Georges Brassens · J'ai Rendez-Vous Avec Vous [2008]

Un vingt-deux de septembre au diable vous partites

Et, depuis, chaque année, à la date susdite

Je mouillais mon mouchoir en souvenir de vous...

Or, nous y revoilà, mais je reste de pierre

Plus une seule larme à me mettre aux paupières

Le vingt-deux de septembre, aujourd'hui, je m'en fous.



On ne reverra plus au temps des feuilles mortes

Cette âme en peine qui me ressemble et qui porte

Le deuil de chaque feuille en souvenir de vous...

Que le brave Prévert et ses escargots veuillent

Bien se passer de moi pour enterrer les feuilles

Le vingt-deux de septembre, aujourd'hui, je m'en fous.



Jadis, ouvrant mes bras comme une paire d'ailes

Je montais jusqu'au ciel pour suivre l'hirondelle

Et me rompais les os en souvenir de vous...

Le complexe d'Icare à présent m'abandonne

L'hirondelle en partant ne fera plus l'automne

Le vingt-deux de septembre, aujourd'hui, je m'en fous.
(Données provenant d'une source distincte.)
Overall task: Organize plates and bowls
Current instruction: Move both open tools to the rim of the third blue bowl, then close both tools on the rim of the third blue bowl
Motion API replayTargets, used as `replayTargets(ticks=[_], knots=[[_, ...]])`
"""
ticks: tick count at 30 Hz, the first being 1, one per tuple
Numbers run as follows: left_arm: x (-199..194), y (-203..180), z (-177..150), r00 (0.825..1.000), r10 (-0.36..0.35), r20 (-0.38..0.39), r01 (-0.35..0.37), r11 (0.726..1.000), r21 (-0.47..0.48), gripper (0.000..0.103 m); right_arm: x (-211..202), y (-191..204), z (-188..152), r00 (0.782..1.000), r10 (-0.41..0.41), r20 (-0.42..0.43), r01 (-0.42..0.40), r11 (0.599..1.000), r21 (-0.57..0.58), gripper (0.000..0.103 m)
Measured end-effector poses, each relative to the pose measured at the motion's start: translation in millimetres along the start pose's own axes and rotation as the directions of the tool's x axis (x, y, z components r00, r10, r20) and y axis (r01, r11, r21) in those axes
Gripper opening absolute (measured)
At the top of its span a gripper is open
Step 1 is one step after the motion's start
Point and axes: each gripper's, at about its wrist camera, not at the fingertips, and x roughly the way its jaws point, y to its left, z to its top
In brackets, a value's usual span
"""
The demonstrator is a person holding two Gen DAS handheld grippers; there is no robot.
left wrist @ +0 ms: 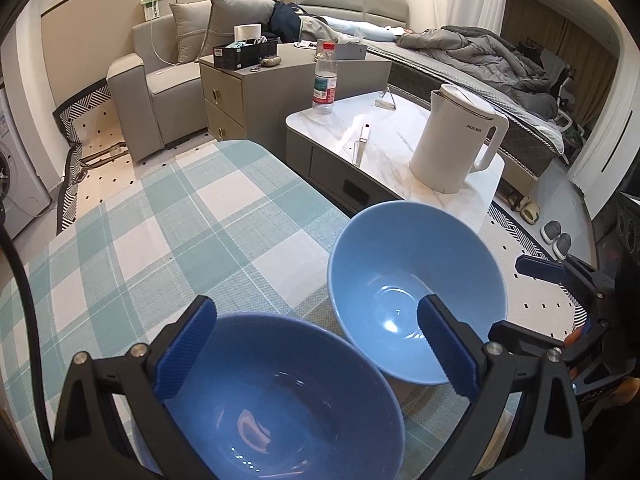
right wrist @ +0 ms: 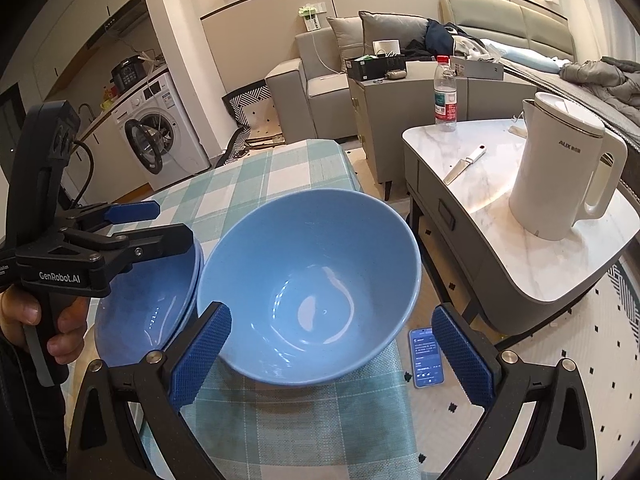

Pieusement noué d'un bout de vos dentelles

J'avais, sur ma fenêtre, un bouquet d'immortelles

Que j'arrosais de pleurs en souvenir de vous...

Je m'en vais les offrir au premier mort qui passe

Les regrets éternels à présent me dépassent

Le vingt-deux de septembre, aujourd'hui, je m'en fous.



Désormais, le petit bout de coeur qui me reste

Ne traversera plus l'équinoxe funeste

En battant la breloque en souvenir de vous...

Il a craché sa flamme et ses cendres s'éteignent

À peine y pourrait-on rôtir quatre châtaignes

Le vingt-deux de septembre, aujourd'hui, je m'en fous

Et c'est triste de n'être plus triste sans vous.